**Task requirements**: A word-for-word transcription of the listing is all that is needed.

**Given data**:
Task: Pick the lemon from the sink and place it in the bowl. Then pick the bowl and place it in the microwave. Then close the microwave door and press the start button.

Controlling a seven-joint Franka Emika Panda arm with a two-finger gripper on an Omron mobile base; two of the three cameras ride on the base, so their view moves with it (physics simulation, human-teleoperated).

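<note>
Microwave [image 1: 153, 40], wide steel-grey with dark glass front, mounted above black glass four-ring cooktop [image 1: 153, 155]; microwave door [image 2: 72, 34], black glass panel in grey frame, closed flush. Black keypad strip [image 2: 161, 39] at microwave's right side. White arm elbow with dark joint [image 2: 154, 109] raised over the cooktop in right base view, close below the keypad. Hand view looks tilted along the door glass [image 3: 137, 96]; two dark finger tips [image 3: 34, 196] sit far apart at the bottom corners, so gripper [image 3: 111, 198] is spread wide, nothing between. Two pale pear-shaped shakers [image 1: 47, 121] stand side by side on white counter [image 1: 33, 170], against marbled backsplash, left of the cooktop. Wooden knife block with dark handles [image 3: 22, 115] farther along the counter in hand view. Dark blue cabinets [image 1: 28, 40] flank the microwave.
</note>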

**Solution for this exercise**:
Task: Pick the lemon from the sink and place it in the bowl. Then pick the bowl and place it in the microwave. Then close the microwave door and press the start button.

Controlling a seven-joint Franka Emika Panda arm with a two-finger gripper on an Omron mobile base; two of the three cameras ride on the base, so their view moves with it (physics simulation, human-teleoperated).

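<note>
Microwave [image 1: 153, 40], wide steel-grey with dark glass front, mounted above black glass four-ring cooktop [image 1: 153, 155]; microwave door [image 2: 72, 34], black glass panel in grey frame, closed flush. Black keypad strip [image 2: 161, 39] at microwave's right side. White arm elbow with dark joint [image 2: 154, 109] raised over the cooktop in right base view, close below the keypad. Hand view looks tilted along the door glass [image 3: 137, 96]; two dark finger tips [image 3: 34, 196] sit far apart at the bottom corners, so gripper [image 3: 111, 198] is spread wide, nothing between. Two pale pear-shaped shakers [image 1: 47, 121] stand side by side on white counter [image 1: 33, 170], against marbled backsplash, left of the cooktop. Wooden knife block with dark handles [image 3: 22, 115] farther along the counter in hand view. Dark blue cabinets [image 1: 28, 40] flank the microwave.
</note>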

No more output is needed here.